-- How to complete this task --
Every line of the listing below from the one with "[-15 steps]" up to and including the one with "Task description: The" should be retyped exactly, and nothing else; pictures are not part of the copy.

- Opening Delimiter -

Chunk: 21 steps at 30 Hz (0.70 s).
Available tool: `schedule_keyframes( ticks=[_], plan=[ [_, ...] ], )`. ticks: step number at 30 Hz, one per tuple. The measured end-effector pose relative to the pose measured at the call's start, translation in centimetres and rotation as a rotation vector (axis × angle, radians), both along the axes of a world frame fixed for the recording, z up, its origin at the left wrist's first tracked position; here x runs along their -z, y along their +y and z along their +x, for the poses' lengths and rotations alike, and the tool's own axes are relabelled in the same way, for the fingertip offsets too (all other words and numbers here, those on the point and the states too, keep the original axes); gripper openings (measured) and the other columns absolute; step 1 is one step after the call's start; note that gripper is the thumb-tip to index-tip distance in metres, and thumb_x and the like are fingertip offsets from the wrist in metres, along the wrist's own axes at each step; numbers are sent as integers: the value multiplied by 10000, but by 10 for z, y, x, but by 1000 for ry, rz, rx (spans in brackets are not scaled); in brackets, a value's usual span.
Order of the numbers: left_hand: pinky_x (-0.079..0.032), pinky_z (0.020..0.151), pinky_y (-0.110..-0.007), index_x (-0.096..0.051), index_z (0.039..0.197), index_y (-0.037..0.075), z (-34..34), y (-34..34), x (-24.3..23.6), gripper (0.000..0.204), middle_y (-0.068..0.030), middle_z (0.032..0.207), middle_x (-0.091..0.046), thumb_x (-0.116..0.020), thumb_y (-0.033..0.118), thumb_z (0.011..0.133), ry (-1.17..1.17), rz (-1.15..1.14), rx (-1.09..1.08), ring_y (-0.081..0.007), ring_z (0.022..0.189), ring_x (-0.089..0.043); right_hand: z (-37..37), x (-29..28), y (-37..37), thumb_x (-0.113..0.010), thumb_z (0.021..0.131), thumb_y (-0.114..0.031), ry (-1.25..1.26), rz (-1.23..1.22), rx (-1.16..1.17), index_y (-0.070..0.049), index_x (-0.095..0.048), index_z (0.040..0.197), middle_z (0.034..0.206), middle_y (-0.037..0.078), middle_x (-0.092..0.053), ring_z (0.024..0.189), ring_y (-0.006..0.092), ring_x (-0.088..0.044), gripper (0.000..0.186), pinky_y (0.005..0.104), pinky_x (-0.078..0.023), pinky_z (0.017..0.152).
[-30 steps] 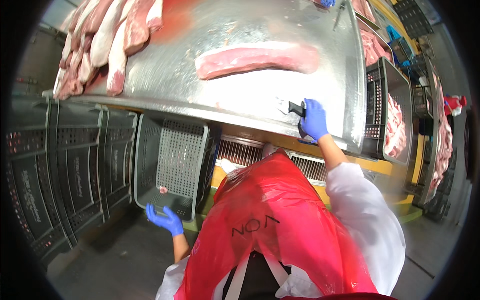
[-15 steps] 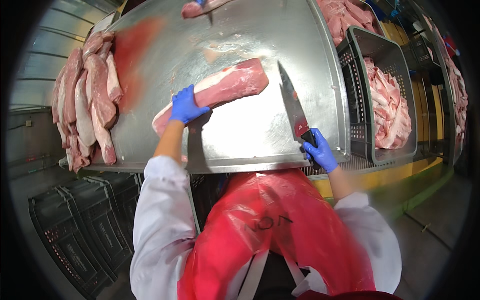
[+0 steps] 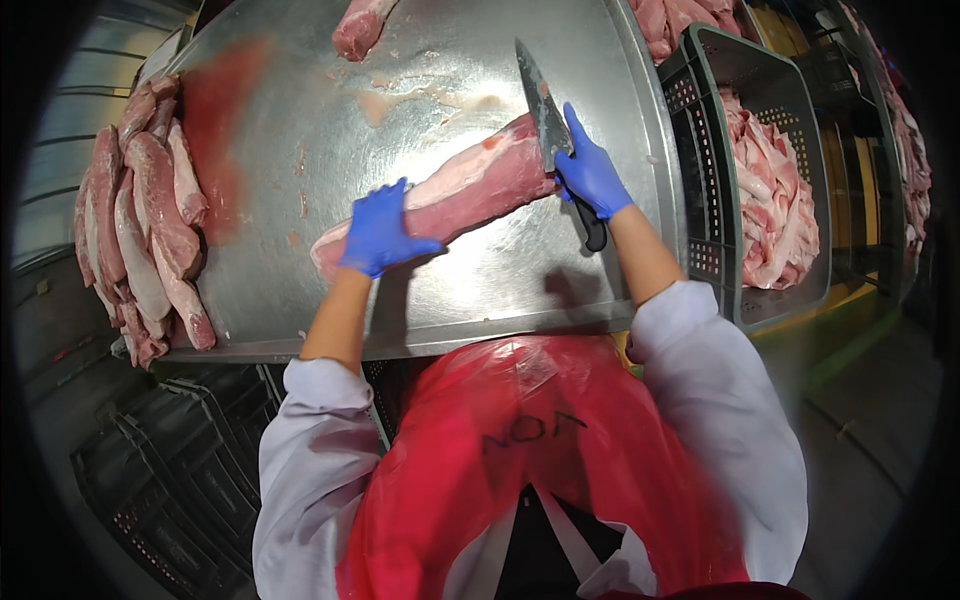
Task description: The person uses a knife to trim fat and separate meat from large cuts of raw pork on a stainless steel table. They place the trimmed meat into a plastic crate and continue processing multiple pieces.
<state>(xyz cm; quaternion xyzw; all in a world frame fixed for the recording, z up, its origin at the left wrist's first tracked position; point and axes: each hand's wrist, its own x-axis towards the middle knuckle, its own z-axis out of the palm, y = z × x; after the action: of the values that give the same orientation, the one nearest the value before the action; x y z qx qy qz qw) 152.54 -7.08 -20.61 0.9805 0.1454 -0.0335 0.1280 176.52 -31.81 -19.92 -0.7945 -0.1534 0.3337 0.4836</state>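
Note:
A long pork loin point(image 3: 480, 195) with a pale fat strip lies slantwise on the metal table point(image 3: 480, 285). Across its left end lies my blue-gloved left hand point(image 3: 383, 232), fingers over the meat's far side and thumb spread to the right, holding it. My right hand point(image 3: 595, 178), gloved too, is closed round the black handle of a large knife point(image 3: 543, 105), one finger stretched out. The stained blade points up and away, its lower part beside the loin's right end. Part of the handle is hidden by the hand.
Several meat strips point(image 3: 150, 210) are heaped at the table's left edge. Another loin point(image 3: 360, 30) lies at the far side. To the right stands a dark perforated crate point(image 3: 730, 305) holding pale trimmings point(image 3: 770, 200). Black crates point(image 3: 170, 470) stand below the table at left.
My right hand has brought the knife leftward and away from me, up to the loin's right end. My left hand still lies on the loin's left end. At the far side, a blue glove has left the other loin.

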Motion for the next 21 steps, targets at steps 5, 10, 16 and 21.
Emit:
schedule_keyframes(
  ticks=[5, 10, 16, 21],
  plan=[
    [-475, 904, -499, -566, 1283, 11, -33, 46, 8, 952, -201, 1123, -639, -866, 571, 573, -18, -86, 5, -399, 1017, -620, -14, -19, 33, -476, 910, -109, 45, -206, -187, -236, -187, 1627, 860, 181, -691, 659, 189, -681, 784, 344, -553, 632],
    [-449, 868, -470, -594, 1189, 9, -44, 52, 19, 867, -175, 1070, -629, -847, 560, 569, -72, -100, -32, -360, 969, -603, -71, -46, -2, -498, 932, -97, 202, -261, -206, -254, -238, 1620, 811, 137, -657, 583, 165, -603, 752, 335, -538, 605],
    [-443, 848, -461, -596, 1164, 14, -47, 54, 27, 813, -166, 1036, -622, -830, 548, 598, -117, -126, 10, -356, 953, -595, -77, -22, 25, -487, 932, -56, 253, -152, -64, -208, -244, 1620, 773, 102, -635, 537, 141, -561, 745, 305, -510, 555],
    [-439, 833, -468, -594, 1140, 13, -51, 58, 23, 781, -163, 1030, -619, -823, 545, 616, -82, -81, -1, -355, 959, -591, -93, -32, 18, -515, 929, -68, 334, -142, -103, -218, -255, 1618, 726, 76, -606, 552, 126, -555, 752, 300, -500, 545]
  ],
)
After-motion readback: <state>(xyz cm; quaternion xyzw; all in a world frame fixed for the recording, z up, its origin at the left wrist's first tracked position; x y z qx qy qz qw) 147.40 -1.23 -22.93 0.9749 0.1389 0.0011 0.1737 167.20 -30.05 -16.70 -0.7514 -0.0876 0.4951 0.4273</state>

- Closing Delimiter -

-- Completed exercise --
[-15 steps] 
[+0 steps] 
Task description: The person uses a knife to trim fat and separate meat from large cuts of raw pork on a stainless steel table. They place the trimmed meat into a plastic crate and continue processing multiple pieces.

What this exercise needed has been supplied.